For some, pumpkins conjure carved Halloween decorations, but for many people around the world, these gourds provide nutrition. Scientists at the Boyce Thompson Institute (BTI) within Cornell University and the National Engineering Research Center for Vegetables in Beijing have sequenced the genomes of two important pumpkin species, Cucurbita maxima and Cucurbita moschata.
Findings from the new study – published recently in Molecular Plant in an article entitled “Karyotype Stability and Unbiased Fractionation in the Paleo-Allotetraploid Cucurbita Genomes” – will help researchers understand the nutritional value and disease resistance of these important plants.
“Pumpkins are used as a staple food in many developing countries and are cultivated all over the world for their culinary and ornamental uses,” explained co-senior study investigator Zhangjun Fei, Ph.D., associate professor at BTI and an adjunct associate professor of plant pathology at Cornell.
The researchers sequenced the two different pumpkin species to understand better their contrasting desirable traits: Cucurbita moschata is known for its resistance to disease and other stresses, such as extreme temperatures, while C. maxima is better known for its fruit quality and nutrition.
Interestingly, the hybrid of these two species, called Shintosa has even greater stress tolerance than C. moschata and is often used as a rootstock for other cucurbit crops, such as watermelon, cucumber, and melon. Growers will cut the pumpkin seedling from its roots and fuse the stems of other cucurbits onto it, giving them strong, resistant roots.
By analyzing the genomes, researchers will be able to identify many genes associated with the pumpkin’s desirable traits and better understand the genetics behind the extreme phenotypes of the Shintosa hybrid. “The high-quality pumpkin genome sequences will lead to more efficient dissection of the genetics underlying important agronomic traits, thus accelerating the breeding process for pumpkin improvement,” Dr. Fei noted.
For farmers this could potentially lead to faster breeding for resistance to diseases such as fusarium wilt or powdery mildew, that white film many gardeners might find killing their squash leaves or enhancing production of carotenoids—the orange pigments associated with eye health, among other benefits.

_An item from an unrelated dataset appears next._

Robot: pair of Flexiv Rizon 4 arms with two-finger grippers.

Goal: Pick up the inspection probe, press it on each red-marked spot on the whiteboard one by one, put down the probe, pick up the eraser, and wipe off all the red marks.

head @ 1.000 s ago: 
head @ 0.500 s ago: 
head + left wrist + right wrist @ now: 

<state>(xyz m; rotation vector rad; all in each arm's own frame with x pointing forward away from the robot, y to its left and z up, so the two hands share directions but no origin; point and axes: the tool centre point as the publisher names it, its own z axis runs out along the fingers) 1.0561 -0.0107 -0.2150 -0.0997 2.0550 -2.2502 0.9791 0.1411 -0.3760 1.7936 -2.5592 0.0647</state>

While assembling and analyzing the genome sequences, the research team found an interesting evolutionary history for Cucurbita species. Cucurbits have large genomes with 20 pairs of chromosomes, compared to watermelon’s 11 or cucumber’s 7. This was the first clue that the pumpkin’s genome had expanded a long time ago. By comparing the Cucurbita genome sequences to those of other cucurbits, the researchers discovered that the pumpkin genome is actually a combination of two ancient genomes, making it a paleotetraploid.
While pumpkin species today are all diploid, the genome sequence analysis revealed that between 3 and 20 million years ago, two different ancestral species combined their genomes to create an allotetraploid—a new species with four (tetra-) copies of each chromosome, from two different (allo-) species. Typically, after an allotetraploid is formed, the genome will experience downsizing and gene loss, eventually transforming the new species back into a diploid. Sometimes, one of the contributing genomes will dominate over the others to retain more genes, a phenomenon observed in maize and cotton.
However, for pumpkins, this was not the case. The ancient Cucurbita allotetraploid lost its duplicated genes randomly from both of the contributing diploids. Moreover, the ancestral chromosome remained largely intact, leaving the modern pumpkin with two subgenomes representing the ancient species that contributed to the paleotetraploid.
“We were excited to find out that the current two subgenomes in pumpkin largely maintain the chromosome structures of the two progenitors, despite sharing the same nucleus for at least three million years,” concluded lead study investigator Shan Wu, Ph.D., a postdoc at BTI.